戦国時代のこの地を治めたのは四国を統一した長宗我部元親だった。その後、関ヶ原の戦いを機に掛川城主だった山内一豊が土佐藩初代藩主となり、城下町が形成された。山内氏は自らの家臣を「上士」、旧長宗我部氏の家臣を「下士」と呼び階級を分けた。
幕末に活躍した坂本龍馬や中岡慎太郎、武市半平太らは、冷遇、弾圧された下士の出身だ。また、三菱財閥の生みの親で実業家の岩崎弥太郎も下士のうち「郷士」の出身だった。
高知には明るさと豪快さを併せ持つ人が多いという。それは、太平洋に面した開放的な風土と、地域の産業、カツオ漁などで接する自然の厳しさの影響ともされる。土佐弁で「快男児」「頑固で気骨のある男」などを意味する「いごっそう」は、高知県の男性の県民性を表す言葉としても知られる。

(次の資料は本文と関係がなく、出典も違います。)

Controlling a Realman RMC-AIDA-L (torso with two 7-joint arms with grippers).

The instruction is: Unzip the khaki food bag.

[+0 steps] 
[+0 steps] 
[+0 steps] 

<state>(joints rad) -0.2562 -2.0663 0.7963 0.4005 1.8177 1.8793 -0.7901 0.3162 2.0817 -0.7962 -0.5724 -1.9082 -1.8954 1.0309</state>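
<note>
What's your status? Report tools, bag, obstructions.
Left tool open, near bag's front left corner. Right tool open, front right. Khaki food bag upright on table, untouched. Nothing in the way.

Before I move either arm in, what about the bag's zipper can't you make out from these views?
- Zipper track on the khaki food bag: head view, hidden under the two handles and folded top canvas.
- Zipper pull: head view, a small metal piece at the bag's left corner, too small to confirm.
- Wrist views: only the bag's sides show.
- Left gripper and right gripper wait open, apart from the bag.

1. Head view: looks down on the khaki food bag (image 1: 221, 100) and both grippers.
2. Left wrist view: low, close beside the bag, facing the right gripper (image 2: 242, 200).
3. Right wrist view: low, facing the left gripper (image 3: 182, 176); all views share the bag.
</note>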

また、男女ともに酒を愛する人が多く、全国の酒類の1人当たり消費量では、飲食店の多い東京に次ぎ、高知県は全国2位である。
毎年8月9~12日の4日間に開催される「よさこい祭り」には全国から踊り手が集まる。四国三大祭りの1つでもあり、9日の前夜祭、10、11日の本祭、12日の全国大会と後夜祭で、観光客数は延べ100万人。チームごとにパレード形式で行われる踊りは、手に持つ鳴子が特徴的だ。近年は踊りのバリエーションが多様化し、若者にも人気がある。